What's required is a verbatim printout of all the data.

■ **Data**
Start of Block

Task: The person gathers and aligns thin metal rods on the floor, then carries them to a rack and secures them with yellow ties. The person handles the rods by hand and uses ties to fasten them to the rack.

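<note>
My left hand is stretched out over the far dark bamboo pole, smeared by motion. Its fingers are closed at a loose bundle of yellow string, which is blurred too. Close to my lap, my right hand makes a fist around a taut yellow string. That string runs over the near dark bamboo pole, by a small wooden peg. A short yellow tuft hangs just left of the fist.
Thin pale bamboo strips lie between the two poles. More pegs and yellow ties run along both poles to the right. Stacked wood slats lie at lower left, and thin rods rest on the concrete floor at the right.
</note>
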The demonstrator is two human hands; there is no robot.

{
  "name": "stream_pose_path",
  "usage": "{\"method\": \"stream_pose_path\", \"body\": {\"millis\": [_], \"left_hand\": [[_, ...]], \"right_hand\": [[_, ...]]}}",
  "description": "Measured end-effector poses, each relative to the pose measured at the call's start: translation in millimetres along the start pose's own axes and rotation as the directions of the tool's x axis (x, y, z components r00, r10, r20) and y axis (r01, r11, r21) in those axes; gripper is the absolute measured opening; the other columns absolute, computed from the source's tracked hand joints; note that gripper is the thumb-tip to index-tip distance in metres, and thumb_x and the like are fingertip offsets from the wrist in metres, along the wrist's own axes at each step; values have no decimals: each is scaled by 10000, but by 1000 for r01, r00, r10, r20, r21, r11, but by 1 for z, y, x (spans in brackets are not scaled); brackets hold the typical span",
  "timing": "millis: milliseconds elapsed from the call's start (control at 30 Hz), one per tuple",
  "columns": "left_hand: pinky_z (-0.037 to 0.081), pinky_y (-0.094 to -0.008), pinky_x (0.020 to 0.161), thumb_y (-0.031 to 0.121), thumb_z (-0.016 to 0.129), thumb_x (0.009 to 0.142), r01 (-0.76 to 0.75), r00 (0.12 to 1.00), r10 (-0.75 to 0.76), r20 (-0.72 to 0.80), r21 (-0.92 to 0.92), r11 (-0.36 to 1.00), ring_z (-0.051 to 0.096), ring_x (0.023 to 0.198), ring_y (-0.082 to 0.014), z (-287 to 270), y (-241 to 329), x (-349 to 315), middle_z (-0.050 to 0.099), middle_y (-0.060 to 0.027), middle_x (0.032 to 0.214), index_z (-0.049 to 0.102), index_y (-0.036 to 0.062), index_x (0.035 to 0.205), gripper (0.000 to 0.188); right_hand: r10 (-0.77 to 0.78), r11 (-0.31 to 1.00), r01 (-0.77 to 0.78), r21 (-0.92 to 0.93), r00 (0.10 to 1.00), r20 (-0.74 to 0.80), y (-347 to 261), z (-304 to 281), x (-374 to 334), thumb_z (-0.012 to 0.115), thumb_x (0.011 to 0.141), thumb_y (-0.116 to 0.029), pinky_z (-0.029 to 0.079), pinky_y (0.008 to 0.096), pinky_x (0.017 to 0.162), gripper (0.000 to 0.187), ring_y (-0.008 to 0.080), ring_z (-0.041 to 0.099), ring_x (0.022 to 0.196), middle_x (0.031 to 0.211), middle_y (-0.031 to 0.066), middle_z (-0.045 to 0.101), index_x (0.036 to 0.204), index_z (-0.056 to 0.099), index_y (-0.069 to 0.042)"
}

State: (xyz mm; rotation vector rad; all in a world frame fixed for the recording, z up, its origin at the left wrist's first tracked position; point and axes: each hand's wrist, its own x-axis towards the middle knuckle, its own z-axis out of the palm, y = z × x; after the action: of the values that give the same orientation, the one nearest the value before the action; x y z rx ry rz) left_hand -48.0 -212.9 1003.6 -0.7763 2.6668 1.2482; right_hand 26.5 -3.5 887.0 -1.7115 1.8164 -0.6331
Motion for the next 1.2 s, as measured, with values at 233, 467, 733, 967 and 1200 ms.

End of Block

■ **Exercise answer**
Task: The person gathers and aligns thin metal rods on the floor, then carries them to a rack and secures them with yellow ties. The person handles the rods by hand and uses ties to fasten them to the rack.

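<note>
My left hand is stretched out over the far dark bamboo pole, smeared by motion. Its fingers are closed at a loose bundle of yellow string, which is blurred too. Close to my lap, my right hand makes a fist around a taut yellow string. That string runs over the near dark bamboo pole, by a small wooden peg. A short yellow tuft hangs just left of the fist.
Thin pale bamboo strips lie between the two poles. More pegs and yellow ties run along both poles to the right. Stacked wood slats lie at lower left, and thin rods rest on the concrete floor at the right.
</note>
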The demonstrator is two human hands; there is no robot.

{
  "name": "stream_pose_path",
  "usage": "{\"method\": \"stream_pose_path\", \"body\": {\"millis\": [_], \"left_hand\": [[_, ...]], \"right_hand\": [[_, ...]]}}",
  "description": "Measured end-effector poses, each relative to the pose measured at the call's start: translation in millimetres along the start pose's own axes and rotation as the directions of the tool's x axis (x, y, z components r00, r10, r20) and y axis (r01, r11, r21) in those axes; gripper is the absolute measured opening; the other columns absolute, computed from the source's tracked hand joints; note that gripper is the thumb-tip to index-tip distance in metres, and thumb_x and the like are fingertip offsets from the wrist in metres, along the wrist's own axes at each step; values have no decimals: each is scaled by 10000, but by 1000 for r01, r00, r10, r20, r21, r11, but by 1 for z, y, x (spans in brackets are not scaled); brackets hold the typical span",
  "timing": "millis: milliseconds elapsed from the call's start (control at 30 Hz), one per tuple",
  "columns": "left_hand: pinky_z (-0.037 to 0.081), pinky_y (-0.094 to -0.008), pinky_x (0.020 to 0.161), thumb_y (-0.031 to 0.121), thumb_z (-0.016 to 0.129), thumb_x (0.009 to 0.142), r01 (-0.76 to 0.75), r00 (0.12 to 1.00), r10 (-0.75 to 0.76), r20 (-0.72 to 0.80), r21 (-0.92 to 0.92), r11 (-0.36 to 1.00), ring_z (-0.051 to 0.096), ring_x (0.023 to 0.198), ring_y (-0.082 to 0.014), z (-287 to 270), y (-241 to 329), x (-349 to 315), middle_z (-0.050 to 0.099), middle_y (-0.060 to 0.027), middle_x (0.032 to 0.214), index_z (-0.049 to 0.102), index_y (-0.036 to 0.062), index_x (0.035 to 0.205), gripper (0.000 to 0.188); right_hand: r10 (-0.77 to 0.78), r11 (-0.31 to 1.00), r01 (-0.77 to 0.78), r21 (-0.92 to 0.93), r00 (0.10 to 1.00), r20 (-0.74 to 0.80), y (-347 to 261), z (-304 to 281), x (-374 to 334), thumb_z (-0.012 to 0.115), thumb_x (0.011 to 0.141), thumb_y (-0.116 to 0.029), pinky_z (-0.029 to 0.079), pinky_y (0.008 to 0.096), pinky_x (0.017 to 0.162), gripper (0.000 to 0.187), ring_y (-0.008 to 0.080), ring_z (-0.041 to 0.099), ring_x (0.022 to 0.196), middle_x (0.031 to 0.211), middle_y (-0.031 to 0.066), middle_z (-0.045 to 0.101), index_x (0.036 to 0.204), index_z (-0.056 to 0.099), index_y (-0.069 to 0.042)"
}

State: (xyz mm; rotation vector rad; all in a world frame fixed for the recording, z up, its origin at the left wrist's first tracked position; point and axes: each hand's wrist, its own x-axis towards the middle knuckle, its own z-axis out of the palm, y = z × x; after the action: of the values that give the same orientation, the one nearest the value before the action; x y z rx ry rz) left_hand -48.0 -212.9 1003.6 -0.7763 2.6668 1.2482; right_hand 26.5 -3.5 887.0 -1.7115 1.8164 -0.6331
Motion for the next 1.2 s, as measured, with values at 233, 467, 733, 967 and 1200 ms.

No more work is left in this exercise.